GISdevelopment.net ---> GIS for Oil & Gas Proceedings 2001

A pilot project for landbase migration

Jay Clark
Product Manager, Utilities
Geographic Data Technology, Inc.
11 Lafayette St
Lebanon NH 03766
Telephone: 800 331-7881 ext. 1112
Fax: 603 653-0249
Email: jay_clark@gdt1.com


Abstract
This presentation examines data modeling, topological maintenance, and alignment of multiple spatial data sets in a project for Atlanta Gas Light Company. Processes include:
  • conflation of public vector data with Geographic DataTechnology’s addressed street centerline
  • horizontal realignment of the resulting street network using aerial imagery
  • auto-correlation of AGL’s street centerline to the improved landbase
  • repositioning of AGL’s boundaries, point data, facilities and other data layers to the improved geometry.
Introduction
This presentation discusses a pilot project undertaken by Geographic Data Technology, Inc. (GDT) for Atlanta Gas Light Company (AGL), the eighth largest natural gas distribution utility in the United States.

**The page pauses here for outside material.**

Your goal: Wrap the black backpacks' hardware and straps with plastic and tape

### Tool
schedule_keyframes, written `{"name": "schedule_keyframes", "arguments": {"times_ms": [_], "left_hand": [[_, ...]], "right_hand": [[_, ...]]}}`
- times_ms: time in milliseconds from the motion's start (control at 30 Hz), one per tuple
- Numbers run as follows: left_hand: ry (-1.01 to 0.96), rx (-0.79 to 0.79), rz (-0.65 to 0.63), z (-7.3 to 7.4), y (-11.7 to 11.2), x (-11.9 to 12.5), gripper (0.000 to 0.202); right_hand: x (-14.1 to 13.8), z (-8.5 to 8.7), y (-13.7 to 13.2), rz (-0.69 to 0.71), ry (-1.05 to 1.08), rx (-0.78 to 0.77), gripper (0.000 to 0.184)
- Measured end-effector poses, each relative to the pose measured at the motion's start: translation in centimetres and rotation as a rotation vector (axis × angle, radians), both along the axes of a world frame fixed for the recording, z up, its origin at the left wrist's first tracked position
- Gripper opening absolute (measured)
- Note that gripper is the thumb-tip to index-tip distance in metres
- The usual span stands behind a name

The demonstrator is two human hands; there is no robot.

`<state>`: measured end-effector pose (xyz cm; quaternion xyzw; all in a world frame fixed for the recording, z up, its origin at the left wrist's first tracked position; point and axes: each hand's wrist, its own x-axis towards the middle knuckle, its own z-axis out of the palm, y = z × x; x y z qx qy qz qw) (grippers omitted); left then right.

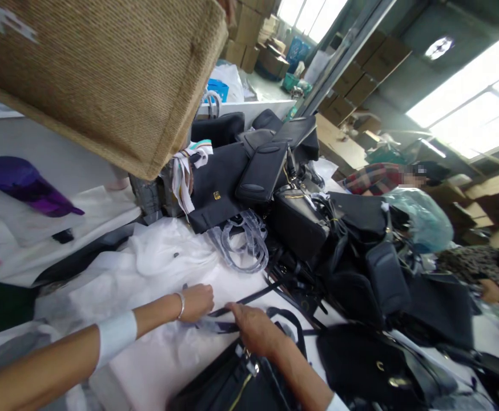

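My left hand [196, 301], with a bracelet at the wrist, is curled closed on the white cloth [155, 274] and pinches the end of a thin black strap [249, 298]. My right hand [253, 328] lies a little to its right, fingers pressed down on the same strap and on the handles of a black handbag [232, 382] lying in front of me.
A heap of black handbags [301, 217] covers the table to the right and behind. Clear plastic wrapping [243, 240] lies beside it. A woven jute bag [104, 74] hangs at top left. Other people [378, 177] sit at the right. Cardboard boxes [361, 85] are stacked behind.
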<state>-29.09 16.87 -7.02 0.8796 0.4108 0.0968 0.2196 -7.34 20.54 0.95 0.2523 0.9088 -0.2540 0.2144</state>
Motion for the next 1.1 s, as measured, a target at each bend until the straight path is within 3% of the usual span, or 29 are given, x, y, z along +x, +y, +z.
{"name": "schedule_keyframes", "arguments": {"times_ms": [100, 233, 400, 567, 733, 867, 967, 1100], "left_hand": [[0.071, -0.033, -0.029, -1.3, -1.9, -2.0, 0.015], [0.11, -0.048, -0.019, -0.7, -5.4, -4.5, 0.019], [0.096, -0.108, 0.143, 0.0, -8.7, -5.5, 0.024], [0.091, -0.145, 0.289, -0.1, -10.1, -6.1, 0.022], [0.038, -0.132, 0.334, 0.6, -10.3, -4.3, 0.044], [0.09, 0.024, 0.357, 0.9, -12.1, -1.8, 0.058], [0.199, 0.102, 0.357, 0.5, -13.8, -0.3, 0.047], [0.341, 0.012, 0.337, -0.5, -14.0, 0.8, 0.023]], "right_hand": [[2.4, 0.9, 1.3, -0.029, -0.144, 0.137, 0.065], [4.8, 0.5, 3.4, -0.076, -0.314, 0.269, 0.036], [6.0, -1.5, 4.5, -0.174, -0.326, 0.329, 0.034], [7.3, -2.7, 4.2, -0.247, -0.334, 0.321, 0.034], [7.1, -3.0, 2.7, -0.228, -0.254, 0.257, 0.036], [6.9, -3.5, 1.8, -0.238, -0.214, 0.231, 0.037], [7.1, -4.1, 1.6, -0.253, -0.21, 0.214, 0.036], [6.9, -4.9, 1.5, -0.257, -0.218, 0.176, 0.031]]}}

Faced with advances in software and GIS technology since the development of their last GIS, AGL decided that it was time both to replace their GIS software environment and to migrate to a more accurate and up-to- date landbase.

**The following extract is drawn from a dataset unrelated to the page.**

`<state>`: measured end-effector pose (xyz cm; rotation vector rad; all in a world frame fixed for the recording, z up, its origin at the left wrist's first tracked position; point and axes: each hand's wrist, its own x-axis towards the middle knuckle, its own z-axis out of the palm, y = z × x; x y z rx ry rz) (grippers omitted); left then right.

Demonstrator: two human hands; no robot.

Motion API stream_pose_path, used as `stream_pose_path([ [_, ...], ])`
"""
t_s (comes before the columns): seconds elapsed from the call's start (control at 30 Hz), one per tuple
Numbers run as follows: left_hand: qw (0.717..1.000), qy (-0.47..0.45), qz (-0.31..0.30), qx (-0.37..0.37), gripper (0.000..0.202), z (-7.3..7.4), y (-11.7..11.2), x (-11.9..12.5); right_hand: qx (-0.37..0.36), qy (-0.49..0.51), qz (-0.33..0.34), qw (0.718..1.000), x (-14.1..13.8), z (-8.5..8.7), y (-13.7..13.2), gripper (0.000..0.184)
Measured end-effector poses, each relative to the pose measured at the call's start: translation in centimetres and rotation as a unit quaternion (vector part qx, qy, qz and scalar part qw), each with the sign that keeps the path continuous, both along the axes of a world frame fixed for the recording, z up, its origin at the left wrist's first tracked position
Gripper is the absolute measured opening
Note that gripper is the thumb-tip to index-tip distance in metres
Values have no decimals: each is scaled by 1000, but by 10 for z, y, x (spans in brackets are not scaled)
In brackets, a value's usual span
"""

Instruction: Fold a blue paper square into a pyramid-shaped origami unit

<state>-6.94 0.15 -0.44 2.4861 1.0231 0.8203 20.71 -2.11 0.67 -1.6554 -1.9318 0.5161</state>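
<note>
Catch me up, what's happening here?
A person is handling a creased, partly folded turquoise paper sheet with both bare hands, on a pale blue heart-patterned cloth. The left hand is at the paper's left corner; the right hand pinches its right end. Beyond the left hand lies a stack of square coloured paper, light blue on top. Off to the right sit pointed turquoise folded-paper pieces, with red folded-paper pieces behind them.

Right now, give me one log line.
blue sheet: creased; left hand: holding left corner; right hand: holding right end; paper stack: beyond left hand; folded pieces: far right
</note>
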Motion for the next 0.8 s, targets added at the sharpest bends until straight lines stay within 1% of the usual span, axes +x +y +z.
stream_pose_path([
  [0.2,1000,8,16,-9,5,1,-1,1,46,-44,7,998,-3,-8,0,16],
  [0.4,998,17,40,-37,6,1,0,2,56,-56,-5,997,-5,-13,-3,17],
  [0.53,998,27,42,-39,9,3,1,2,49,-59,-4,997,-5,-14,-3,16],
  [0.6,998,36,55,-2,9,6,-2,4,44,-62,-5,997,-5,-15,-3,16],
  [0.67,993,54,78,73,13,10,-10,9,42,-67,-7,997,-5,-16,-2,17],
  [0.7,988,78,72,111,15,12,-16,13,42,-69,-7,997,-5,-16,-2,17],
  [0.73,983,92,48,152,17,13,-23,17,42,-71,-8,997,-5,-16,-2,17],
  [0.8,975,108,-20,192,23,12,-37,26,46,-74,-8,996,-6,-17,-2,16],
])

When GDT met with AGL in January 2001, discussions of the landbase migration process centered on three key issues.

Data quality
AGL wanted the new landbase to be spatially accurate enough to overlay an aerial image of equal or better quality than a United States Geodetic Survey digital orthorectified quarter quadrangle (USGS DOQQ). This would result in assumed horizontal accuracy of +/- 5 to 7 meters from “groundtruth”. AGL also stipulated that attribution available with the data needed to be current and complete enough for outage management, service request, and Customer Information System (CIS) purposes.

Management of facilities data conversion
AGL wanted to manage the migration of their facilities data to the new landbase in the most accurate and efficient manner possible

Cost
AGL sought to balance the appropriate level of effort to get the job done correctly with a moderate budget.

It was decided to embark on a pilot project for DeKalb County, Georgia, in order to demonstrate the feasibility of a solution from a commercial vendor such as GDT. DeKalb is one of the heavily urbanized counties that make up the metropolitan Atlanta region.


The new landbase data

Quality Criteria
The following criteria were developed for the new landbase GIS:
  • horizontal errors would be less than 7 meters averaged over 90% of all points in the data set
  • sufficient attributes would be included to provide GIS functionality for all departments
  • the GIS would employ a“real world” coordinate system
  • it would be compatible with an “off the shelf” relational database management system (RDBMS)
  • the system would accept transactional updates.
Data specifications
Spatial accuracy within the tolerance stated would be obtained using digital vector data from the Georgia State Data Clearinghouse, or, where vectors were unavailable, created from USGS DOQQ.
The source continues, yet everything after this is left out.